(YOUR ASSIGNMENT): Please restate word for word the lines from the top of the entries through the line that contains "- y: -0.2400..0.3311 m", and do not include any pictures.

# # #

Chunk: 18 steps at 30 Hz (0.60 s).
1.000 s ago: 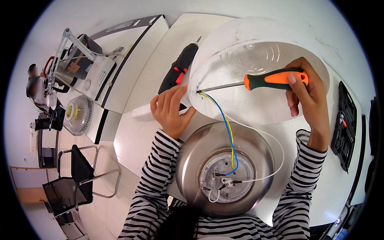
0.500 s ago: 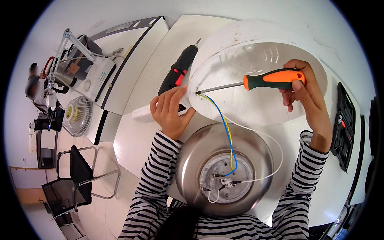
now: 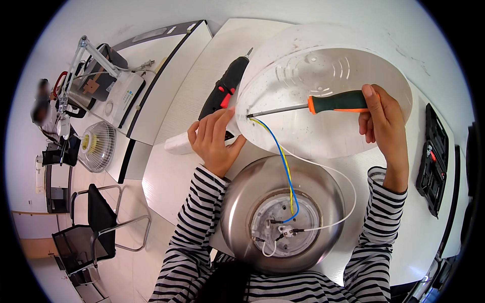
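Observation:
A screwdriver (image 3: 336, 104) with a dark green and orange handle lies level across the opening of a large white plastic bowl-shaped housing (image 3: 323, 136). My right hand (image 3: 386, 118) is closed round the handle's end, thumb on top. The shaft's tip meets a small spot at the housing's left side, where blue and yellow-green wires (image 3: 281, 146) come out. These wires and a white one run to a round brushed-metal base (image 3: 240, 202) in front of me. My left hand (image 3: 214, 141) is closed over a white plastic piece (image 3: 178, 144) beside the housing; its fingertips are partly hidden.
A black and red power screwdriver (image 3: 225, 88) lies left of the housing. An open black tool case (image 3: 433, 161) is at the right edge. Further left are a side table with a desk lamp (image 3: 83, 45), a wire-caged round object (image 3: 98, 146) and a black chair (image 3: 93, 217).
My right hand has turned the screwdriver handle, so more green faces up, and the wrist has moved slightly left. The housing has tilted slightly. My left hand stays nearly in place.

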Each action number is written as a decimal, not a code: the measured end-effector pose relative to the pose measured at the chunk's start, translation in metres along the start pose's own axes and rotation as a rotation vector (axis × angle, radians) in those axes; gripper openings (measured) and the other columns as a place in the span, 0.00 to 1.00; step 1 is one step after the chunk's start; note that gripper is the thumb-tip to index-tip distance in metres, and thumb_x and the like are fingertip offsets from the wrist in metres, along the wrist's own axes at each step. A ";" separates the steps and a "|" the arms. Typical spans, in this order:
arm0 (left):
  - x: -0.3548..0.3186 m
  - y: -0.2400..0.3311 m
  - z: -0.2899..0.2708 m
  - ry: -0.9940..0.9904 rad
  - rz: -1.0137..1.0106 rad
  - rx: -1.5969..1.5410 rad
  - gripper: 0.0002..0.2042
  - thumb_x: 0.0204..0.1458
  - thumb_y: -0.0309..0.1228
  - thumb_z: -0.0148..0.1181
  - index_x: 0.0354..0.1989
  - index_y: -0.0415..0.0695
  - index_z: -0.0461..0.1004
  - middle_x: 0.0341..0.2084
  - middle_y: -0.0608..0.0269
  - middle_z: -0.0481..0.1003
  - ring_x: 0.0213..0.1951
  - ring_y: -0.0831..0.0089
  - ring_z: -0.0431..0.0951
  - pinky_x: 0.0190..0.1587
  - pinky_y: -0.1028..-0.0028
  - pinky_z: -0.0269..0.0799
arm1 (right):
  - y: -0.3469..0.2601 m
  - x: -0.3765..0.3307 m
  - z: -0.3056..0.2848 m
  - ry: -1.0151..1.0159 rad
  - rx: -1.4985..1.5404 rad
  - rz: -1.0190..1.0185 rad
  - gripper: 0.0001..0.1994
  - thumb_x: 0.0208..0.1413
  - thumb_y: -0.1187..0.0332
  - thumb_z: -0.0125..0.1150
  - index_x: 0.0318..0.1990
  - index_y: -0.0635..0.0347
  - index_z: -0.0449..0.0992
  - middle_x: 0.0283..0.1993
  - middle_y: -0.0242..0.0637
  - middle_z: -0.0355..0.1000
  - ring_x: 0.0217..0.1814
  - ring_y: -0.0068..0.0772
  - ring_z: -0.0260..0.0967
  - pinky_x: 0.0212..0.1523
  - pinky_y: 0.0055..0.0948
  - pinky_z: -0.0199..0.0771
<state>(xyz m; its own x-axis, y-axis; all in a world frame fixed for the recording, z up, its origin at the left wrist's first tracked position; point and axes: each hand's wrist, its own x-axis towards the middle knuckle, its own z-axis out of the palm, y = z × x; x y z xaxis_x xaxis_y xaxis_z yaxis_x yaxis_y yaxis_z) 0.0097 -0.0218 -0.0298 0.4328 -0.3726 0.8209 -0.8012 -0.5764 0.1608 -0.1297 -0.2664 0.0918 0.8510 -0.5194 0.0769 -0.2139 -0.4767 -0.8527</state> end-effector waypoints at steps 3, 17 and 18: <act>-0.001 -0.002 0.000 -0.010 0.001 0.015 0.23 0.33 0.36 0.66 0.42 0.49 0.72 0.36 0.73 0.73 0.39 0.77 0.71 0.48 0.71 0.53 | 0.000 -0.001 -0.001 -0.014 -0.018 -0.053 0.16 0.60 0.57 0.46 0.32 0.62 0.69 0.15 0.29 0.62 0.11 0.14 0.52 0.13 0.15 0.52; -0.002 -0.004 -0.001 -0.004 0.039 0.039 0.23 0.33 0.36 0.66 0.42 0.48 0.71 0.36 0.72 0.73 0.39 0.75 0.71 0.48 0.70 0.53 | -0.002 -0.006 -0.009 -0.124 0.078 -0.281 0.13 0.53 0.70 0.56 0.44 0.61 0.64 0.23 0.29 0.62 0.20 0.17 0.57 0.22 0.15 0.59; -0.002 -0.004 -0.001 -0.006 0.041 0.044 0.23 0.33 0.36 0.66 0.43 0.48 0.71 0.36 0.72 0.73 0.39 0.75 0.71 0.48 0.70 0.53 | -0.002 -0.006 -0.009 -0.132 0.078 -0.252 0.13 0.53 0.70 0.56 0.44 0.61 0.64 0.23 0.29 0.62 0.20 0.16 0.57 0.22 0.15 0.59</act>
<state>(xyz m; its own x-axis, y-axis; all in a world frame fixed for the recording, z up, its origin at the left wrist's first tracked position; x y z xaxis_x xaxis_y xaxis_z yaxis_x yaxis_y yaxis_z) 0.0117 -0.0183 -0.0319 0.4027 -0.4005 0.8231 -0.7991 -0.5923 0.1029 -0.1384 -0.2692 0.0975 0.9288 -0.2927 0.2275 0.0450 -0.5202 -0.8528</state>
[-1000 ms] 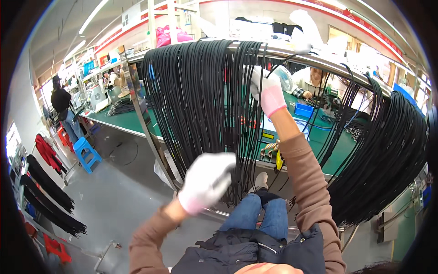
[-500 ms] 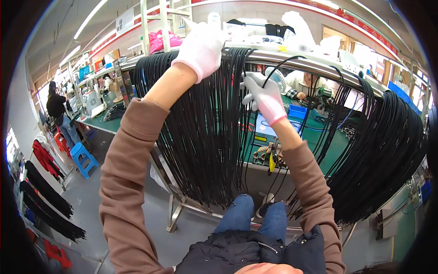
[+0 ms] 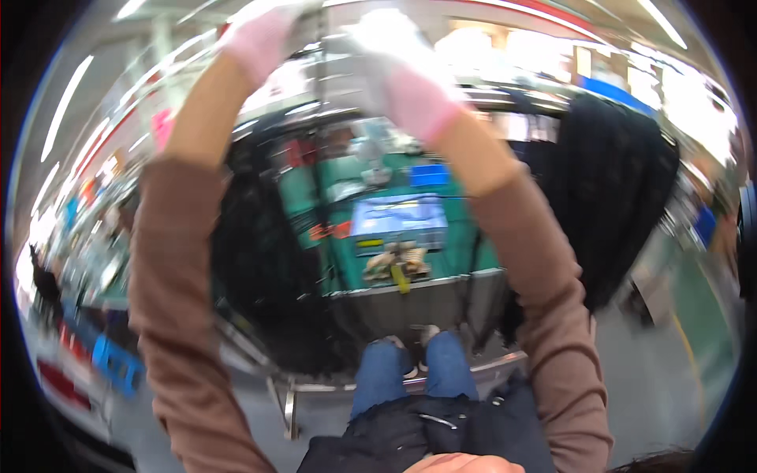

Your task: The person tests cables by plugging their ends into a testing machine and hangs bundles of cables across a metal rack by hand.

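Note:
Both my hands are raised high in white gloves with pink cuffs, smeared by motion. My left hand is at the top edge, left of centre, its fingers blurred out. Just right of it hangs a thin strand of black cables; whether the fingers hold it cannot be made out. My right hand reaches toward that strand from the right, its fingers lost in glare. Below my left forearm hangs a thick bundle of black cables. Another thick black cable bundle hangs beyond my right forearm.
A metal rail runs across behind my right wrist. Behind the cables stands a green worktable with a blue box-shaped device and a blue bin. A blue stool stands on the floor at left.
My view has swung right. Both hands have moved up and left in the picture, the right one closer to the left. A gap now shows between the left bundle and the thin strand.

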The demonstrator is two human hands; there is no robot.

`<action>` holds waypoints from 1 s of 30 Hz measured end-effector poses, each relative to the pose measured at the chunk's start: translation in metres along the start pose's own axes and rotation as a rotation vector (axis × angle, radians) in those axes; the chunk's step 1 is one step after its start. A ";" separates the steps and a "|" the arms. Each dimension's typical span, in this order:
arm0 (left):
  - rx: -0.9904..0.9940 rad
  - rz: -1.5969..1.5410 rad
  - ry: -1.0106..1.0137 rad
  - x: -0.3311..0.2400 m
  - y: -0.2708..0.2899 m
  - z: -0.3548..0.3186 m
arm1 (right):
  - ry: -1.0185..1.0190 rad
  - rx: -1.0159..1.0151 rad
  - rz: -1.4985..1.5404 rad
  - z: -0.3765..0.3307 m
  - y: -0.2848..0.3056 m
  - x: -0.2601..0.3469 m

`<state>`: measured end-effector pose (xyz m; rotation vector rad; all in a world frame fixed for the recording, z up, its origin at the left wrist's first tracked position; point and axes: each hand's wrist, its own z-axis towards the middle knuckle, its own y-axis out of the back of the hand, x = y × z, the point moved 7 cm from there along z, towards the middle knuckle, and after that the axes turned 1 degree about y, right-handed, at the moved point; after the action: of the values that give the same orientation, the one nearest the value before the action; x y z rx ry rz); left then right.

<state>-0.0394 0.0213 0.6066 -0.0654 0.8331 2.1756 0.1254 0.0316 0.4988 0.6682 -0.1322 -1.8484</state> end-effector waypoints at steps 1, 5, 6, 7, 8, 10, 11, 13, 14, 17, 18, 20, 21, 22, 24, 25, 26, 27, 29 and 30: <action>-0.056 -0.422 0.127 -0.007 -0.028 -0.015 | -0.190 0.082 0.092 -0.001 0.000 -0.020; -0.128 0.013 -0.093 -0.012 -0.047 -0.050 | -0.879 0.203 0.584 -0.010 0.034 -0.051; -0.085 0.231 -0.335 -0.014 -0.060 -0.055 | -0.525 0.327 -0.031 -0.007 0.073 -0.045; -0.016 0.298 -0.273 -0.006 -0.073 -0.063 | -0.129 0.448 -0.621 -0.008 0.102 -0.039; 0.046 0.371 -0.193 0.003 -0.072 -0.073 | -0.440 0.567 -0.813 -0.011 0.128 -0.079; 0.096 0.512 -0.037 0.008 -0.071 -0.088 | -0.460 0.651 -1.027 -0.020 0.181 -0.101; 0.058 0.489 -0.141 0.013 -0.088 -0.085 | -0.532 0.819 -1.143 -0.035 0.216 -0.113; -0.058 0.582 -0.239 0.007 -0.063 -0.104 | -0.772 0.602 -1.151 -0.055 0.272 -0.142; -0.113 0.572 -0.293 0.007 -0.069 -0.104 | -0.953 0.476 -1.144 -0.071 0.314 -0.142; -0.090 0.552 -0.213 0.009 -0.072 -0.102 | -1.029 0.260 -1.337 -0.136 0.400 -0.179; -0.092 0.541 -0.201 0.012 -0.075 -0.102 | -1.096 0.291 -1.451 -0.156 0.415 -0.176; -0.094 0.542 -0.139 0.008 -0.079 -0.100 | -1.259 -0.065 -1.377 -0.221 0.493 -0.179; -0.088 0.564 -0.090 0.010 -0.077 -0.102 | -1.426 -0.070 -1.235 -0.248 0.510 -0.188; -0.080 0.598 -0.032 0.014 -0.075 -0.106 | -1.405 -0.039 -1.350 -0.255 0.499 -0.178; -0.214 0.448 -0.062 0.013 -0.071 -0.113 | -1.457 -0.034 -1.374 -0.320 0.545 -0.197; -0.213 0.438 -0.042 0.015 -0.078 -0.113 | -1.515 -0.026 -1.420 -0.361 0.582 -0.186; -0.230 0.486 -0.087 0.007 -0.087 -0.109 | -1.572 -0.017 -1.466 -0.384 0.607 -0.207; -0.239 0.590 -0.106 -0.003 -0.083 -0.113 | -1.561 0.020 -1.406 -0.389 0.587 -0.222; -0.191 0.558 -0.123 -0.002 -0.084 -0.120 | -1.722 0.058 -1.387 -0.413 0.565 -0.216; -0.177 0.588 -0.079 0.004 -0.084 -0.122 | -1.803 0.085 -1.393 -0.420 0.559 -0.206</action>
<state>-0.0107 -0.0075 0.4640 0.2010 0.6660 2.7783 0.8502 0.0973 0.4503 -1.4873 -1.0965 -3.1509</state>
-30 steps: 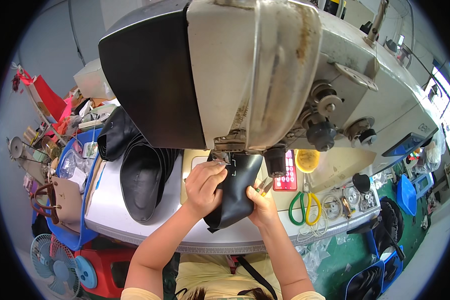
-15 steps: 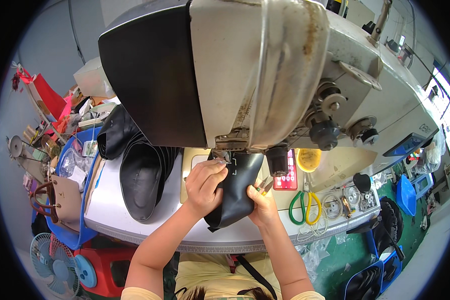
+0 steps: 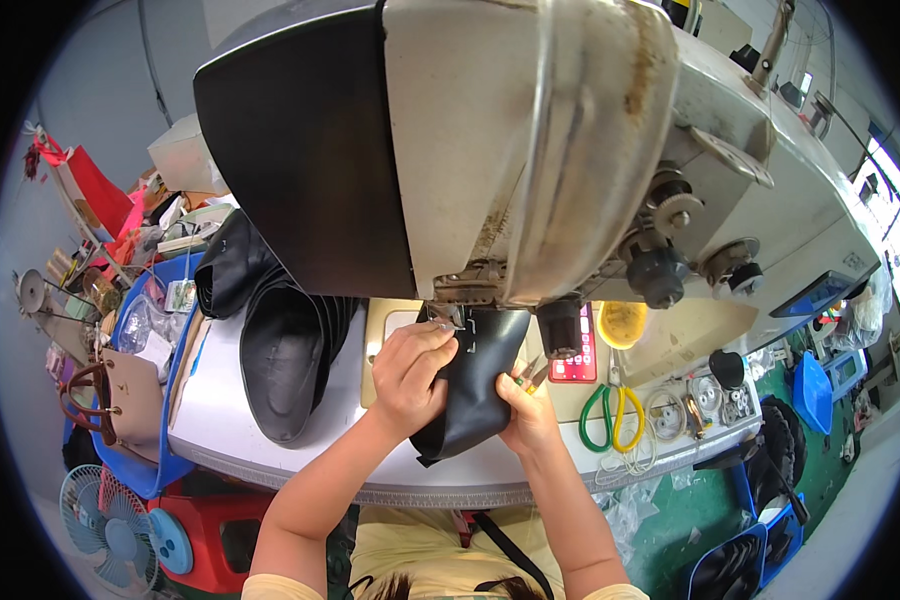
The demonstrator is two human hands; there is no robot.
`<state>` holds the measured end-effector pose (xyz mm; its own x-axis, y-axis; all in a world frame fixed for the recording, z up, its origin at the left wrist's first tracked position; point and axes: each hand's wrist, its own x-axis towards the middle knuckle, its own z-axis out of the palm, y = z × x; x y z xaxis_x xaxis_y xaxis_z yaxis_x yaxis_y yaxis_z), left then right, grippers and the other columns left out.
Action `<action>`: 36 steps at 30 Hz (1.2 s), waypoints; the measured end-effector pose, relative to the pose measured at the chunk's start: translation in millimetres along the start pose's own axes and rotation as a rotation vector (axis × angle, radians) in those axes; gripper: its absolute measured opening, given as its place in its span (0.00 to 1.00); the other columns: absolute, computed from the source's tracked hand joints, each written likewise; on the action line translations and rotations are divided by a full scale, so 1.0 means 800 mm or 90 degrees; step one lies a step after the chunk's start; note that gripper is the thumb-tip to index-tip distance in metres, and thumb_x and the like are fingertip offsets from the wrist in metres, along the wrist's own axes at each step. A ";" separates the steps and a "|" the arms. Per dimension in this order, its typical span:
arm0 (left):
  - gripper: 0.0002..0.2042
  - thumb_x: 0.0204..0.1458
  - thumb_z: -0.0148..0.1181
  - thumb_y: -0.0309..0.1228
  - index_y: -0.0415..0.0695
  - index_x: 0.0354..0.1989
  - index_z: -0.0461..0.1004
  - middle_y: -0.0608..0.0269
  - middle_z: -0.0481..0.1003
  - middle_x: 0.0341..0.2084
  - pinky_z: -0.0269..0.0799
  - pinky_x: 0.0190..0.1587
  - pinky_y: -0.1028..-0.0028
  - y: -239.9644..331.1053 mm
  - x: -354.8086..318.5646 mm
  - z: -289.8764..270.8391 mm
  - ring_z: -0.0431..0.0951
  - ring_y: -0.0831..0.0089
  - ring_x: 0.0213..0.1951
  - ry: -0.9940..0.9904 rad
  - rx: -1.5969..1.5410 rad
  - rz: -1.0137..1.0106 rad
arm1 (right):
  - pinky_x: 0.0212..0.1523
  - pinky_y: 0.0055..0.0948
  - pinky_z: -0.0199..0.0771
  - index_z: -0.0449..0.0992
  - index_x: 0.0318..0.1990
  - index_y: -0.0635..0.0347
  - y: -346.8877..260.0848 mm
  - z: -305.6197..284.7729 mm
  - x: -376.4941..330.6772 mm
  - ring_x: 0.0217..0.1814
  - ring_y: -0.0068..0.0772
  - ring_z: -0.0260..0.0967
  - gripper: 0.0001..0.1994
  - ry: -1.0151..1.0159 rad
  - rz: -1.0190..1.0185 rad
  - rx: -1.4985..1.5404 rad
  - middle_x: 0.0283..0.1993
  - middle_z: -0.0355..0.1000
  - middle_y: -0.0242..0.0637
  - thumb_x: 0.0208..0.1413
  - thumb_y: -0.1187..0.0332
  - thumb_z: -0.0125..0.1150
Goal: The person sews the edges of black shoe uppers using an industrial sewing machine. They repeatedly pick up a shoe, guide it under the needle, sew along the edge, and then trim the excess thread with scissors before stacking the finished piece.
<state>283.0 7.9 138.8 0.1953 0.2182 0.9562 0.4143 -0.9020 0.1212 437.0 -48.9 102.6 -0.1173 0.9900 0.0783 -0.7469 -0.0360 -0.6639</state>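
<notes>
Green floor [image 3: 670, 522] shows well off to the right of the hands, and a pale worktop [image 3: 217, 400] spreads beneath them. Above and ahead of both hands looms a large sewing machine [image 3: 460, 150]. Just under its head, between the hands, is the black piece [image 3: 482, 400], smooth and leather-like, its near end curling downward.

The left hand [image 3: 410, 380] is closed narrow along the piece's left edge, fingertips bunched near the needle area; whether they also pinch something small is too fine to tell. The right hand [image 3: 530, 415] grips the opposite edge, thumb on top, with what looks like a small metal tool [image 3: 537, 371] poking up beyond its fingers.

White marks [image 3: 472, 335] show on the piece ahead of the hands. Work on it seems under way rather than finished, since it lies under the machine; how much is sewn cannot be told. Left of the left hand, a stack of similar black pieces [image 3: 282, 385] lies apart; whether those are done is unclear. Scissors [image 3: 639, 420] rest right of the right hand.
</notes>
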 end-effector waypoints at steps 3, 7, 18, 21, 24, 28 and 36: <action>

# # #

(FINISHED TASK):
Chunk: 18 steps at 30 Hz (0.60 s).
1.000 s ago: 
0.500 s ago: 
now: 
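Observation:
A screwdriver (image 3: 336, 104) with a dark green and orange handle lies level across the opening of a large white plastic bowl-shaped housing (image 3: 323, 136). My right hand (image 3: 386, 118) is closed round the handle's end, thumb on top. The shaft's tip meets a small spot at the housing's left side, where blue and yellow-green wires (image 3: 281, 146) come out. These wires and a white one run to a round brushed-metal base (image 3: 240, 202) in front of me. My left hand (image 3: 214, 141) is closed over a white plastic piece (image 3: 178, 144) beside the housing; its fingertips are partly hidden.
A black and red power screwdriver (image 3: 225, 88) lies left of the housing. An open black tool case (image 3: 433, 161) is at the right edge. Further left are a side table with a desk lamp (image 3: 83, 45), a wire-caged round object (image 3: 98, 146) and a black chair (image 3: 93, 217).
My right hand has turned the screwdriver handle, so more green faces up, and the wrist has moved slightly left. The housing has tilted slightly. My left hand stays nearly in place.
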
Each action number is written as a decimal, not a code: the measured end-effector pose relative to the pose measured at the chunk's start, translation in metres along the start pose's own axes and rotation as a rotation vector (axis × angle, radians) in those axes; gripper openings (measured) and the other columns as a place in the span, 0.00 to 1.00; step 1 is one step after the chunk's start; note that gripper is the thumb-tip to index-tip distance in metres, and thumb_x and the like are fingertip offsets from the wrist in metres, along the wrist's own axes at each step. A ";" separates the steps and a "|" the arms. Typical spans, in this order:
arm0 (left):
  - x: -0.3548..0.3186 m
  - y: -0.2400..0.3311 m

The exercise asks for nothing more.